In fact, they are doing exactly the opposite. They are setting people up to make poor choices and are scaffolding a massive, ineffective market bureaucracy.
One-third of people said they would rather file their taxes than read the terms of a health plan. And reams of studies summarized in my article affirm that people do not choose well among health insurance plan options, and these errors are hard to remedy with anything short of a strong default plan—in which case, one must ask whether “choice” even matters.
Likewise, even when people have to pay a large share of their own medical care and have easy access to price information, they still do not compare prices or choose the lowest-price options, even for services with little variation in quality. One partial explanation is that health care patients look to doctors—not price lists—to steer their care. Patients lack the desire, time, knowledge, and skills to navigate medical decisions as “consumers.”
The focus of the last several decades of health regulation has been to try to fix broken markets and flawed consumers through constant regulatory, technocratic tinkering—either to spur competition or to nudge consumers toward better choices. This tinkering has fallen short, and it has produced a massive market-based bureaucracy.
Thick layers of government regulations and regulators attempt to scaffold failing market-based policies.
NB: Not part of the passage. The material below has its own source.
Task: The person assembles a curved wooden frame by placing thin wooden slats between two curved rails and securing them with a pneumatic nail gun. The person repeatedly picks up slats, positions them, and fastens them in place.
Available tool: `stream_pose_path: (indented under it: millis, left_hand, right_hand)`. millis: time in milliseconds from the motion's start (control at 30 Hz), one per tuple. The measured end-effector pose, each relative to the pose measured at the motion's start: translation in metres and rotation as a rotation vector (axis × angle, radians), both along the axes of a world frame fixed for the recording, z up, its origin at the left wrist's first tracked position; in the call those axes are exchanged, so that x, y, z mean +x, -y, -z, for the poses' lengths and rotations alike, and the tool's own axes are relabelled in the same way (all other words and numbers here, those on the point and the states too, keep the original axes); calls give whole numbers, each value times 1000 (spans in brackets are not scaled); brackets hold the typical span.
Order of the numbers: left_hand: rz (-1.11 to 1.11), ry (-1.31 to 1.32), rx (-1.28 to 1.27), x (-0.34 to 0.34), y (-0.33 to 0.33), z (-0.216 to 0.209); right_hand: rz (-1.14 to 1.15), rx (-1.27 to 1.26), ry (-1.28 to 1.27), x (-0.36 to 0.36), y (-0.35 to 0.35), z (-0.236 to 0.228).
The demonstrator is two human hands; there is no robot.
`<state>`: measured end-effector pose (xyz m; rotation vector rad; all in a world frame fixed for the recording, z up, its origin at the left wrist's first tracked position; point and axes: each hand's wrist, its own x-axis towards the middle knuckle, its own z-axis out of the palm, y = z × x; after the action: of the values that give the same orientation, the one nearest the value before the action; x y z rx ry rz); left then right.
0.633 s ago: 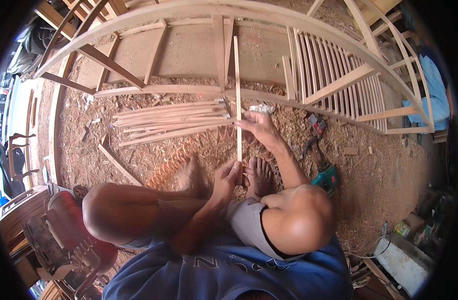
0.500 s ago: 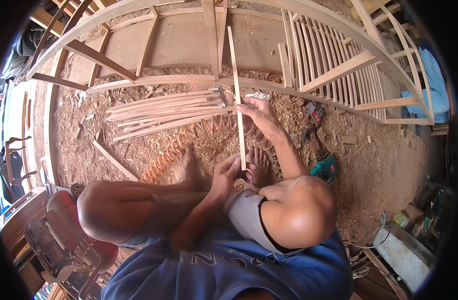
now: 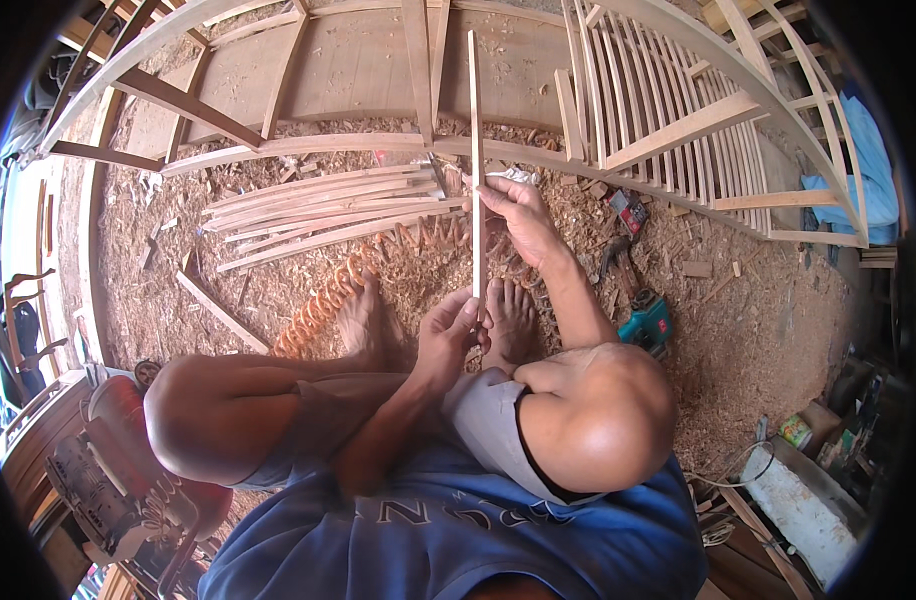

Plus, this scaffolding has deeply embedded private health care enterprises—with high profits and salaries—into the bureaucracy. As one example, the 2018 salary for the CEO of Blue Cross and Blue Shield of Michigan was recently reported to be $19 million, which is not an unusual sum among health care executives.
Because markets do not meaningfully enhance choice, do not avoid bureaucracy, and have certainly not solved cost problems, it is time to stop tinkering and to seek a better foundation for the next era of health policy and regulation.”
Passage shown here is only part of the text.